DIRECTIONS FOR THIS TASK: A line below contains "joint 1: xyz", and a later one contains "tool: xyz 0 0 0". Repeat both, with every line between them, exactly.

RECORDED DATA:
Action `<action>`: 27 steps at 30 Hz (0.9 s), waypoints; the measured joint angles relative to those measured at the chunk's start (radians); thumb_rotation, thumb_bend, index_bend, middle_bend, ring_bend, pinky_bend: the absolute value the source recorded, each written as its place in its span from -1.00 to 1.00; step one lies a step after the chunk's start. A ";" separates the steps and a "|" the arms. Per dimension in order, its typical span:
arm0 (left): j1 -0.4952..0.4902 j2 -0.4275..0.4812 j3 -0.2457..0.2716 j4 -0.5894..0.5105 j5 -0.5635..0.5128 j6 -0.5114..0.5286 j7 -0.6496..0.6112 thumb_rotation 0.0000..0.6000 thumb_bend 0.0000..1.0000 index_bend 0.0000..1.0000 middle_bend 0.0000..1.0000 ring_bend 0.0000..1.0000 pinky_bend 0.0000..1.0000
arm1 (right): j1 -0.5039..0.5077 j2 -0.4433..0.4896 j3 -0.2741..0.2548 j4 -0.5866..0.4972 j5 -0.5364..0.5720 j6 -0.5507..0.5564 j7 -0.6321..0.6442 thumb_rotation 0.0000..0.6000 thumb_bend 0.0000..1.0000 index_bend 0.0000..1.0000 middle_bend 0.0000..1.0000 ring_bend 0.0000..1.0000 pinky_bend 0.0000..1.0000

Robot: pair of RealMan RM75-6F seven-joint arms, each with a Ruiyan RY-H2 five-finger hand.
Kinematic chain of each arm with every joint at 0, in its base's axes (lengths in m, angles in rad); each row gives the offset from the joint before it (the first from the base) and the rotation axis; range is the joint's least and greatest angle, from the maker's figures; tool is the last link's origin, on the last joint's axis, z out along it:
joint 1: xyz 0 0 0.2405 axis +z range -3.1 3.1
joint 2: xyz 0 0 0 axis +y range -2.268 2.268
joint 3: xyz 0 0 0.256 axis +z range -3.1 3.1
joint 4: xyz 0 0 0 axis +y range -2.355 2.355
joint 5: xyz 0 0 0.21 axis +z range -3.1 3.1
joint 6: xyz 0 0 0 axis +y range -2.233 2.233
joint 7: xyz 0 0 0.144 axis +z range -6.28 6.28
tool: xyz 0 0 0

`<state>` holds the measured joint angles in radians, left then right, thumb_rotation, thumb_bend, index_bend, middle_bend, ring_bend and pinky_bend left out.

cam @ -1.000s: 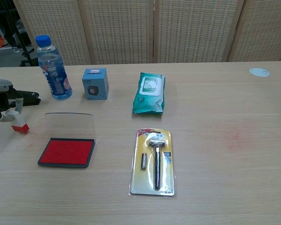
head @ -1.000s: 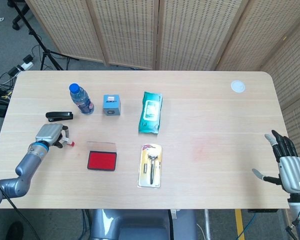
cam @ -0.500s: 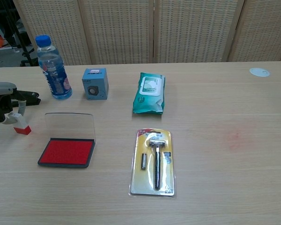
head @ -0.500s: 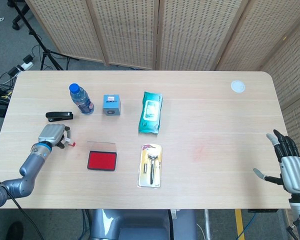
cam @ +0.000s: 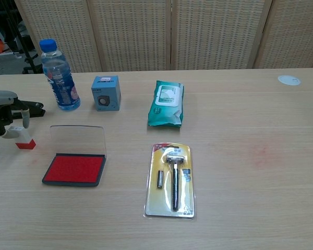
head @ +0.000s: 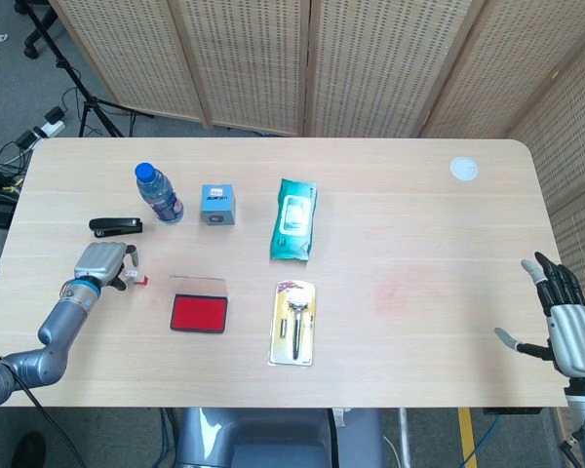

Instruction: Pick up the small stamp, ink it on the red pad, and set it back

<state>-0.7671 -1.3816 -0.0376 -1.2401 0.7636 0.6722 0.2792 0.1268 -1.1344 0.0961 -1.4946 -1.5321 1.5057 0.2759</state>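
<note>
The small stamp (head: pixel 135 279) (cam: pixel 24 139) has a white body and a red base and stands near the table's left edge. My left hand (head: pixel 102 263) (cam: pixel 5 112) holds it from above, with fingers on either side of the white body. The red base sits at or just over the tabletop; I cannot tell whether it touches. The red ink pad (head: pixel 199 314) (cam: pixel 74 169) lies open to the right of the stamp, its clear lid (cam: pixel 77 139) raised at the back. My right hand (head: pixel 565 327) hangs off the table's right front corner, fingers apart, holding nothing.
A black stapler (head: pixel 115 225) lies just behind my left hand. Further back stand a water bottle (cam: pixel 58 75) and a small blue box (cam: pixel 106 92). A green wipes pack (cam: pixel 167 103) and a razor blister pack (cam: pixel 172 179) lie mid-table. A white disc (head: pixel 463 169) sits far right.
My left hand has shifted slightly toward the pad with the stamp, which went from tilted to more upright. The right hand drifted a little lower.
</note>
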 measured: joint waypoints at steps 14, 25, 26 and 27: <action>0.044 0.180 0.008 -0.206 0.109 0.099 -0.010 1.00 -0.49 -0.57 -0.41 -0.19 0.13 | -0.002 0.004 0.000 -0.007 -0.006 0.008 0.003 1.00 -1.00 -1.00 -1.00 -1.00 -1.00; 0.287 0.282 -0.003 -0.291 0.398 0.512 -0.302 1.00 -0.67 -1.00 -1.00 -1.00 -1.00 | -0.005 0.006 -0.004 -0.018 -0.021 0.019 -0.001 1.00 -1.00 -1.00 -1.00 -1.00 -1.00; 0.311 0.275 -0.004 -0.284 0.409 0.546 -0.320 1.00 -0.67 -1.00 -1.00 -1.00 -1.00 | -0.005 0.006 -0.005 -0.018 -0.023 0.021 -0.001 1.00 -1.00 -1.00 -1.00 -1.00 -1.00; 0.336 0.264 -0.004 -0.275 0.418 0.578 -0.337 1.00 -0.67 -1.00 -1.00 -1.00 -1.00 | -0.006 0.006 -0.006 -0.018 -0.026 0.023 -0.002 1.00 -1.00 -1.00 -1.00 -1.00 -1.00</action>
<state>-0.4313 -1.1173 -0.0416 -1.5149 1.1813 1.2503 -0.0573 0.1209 -1.1283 0.0904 -1.5130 -1.5578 1.5284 0.2739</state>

RESPONSE AREA:
joint 1: xyz 0 0 0.2405 axis +z range -3.1 3.1
joint 2: xyz 0 0 0 axis +y range -2.268 2.268
joint 3: xyz 0 0 0.256 axis +z range -3.1 3.1
joint 4: xyz 0 0 0 axis +y range -2.355 2.355
joint 5: xyz 0 0 0.21 axis +z range -3.1 3.1
joint 6: xyz 0 0 0 axis +y range -2.233 2.233
joint 7: xyz 0 0 0.144 axis +z range -6.28 6.28
tool: xyz 0 0 0

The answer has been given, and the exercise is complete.